-- PROBLEM REQUIREMENTS --
Your reply should reproduce the data below without a single alteration, apart from dropping the images.

-- MATERIAL PROVIDED --
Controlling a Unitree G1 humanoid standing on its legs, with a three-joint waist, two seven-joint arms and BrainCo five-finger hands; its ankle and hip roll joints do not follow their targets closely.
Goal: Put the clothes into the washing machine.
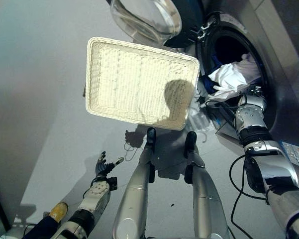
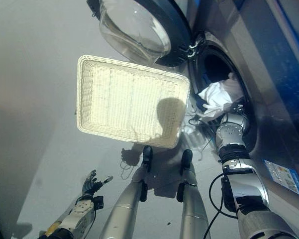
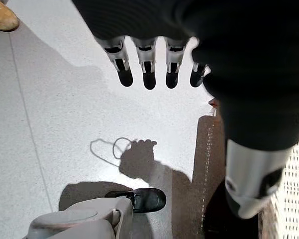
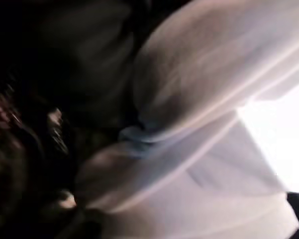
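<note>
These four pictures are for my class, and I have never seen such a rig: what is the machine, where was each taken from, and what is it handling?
A two-armed humanoid robot. Two pictures come from its head, looking down; two from its wrists. On the floor lies a white wicker basket, nothing in it. Beside it stands a washing machine, door open, white clothes bunched in its mouth. The right hand reaches into them, fingers hidden. The left hand hangs open over the floor.
</note>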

-- FINAL ANSWER --
Controlling a Unitree G1 humanoid standing on its legs, with a three-joint waist, two seven-joint arms and BrainCo five-finger hands; its ankle and hip roll joints do not follow their targets closely.
Goal: Put the clothes into the washing machine.
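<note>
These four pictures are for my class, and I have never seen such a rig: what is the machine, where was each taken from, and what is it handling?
A two-armed humanoid robot. Two pictures come from its head, looking down; two from its wrists. On the floor lies a white wicker basket, nothing in it. Beside it stands a washing machine, door open, white clothes bunched in its mouth. The right hand reaches into them, fingers hidden. The left hand hangs open over the floor.
</note>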

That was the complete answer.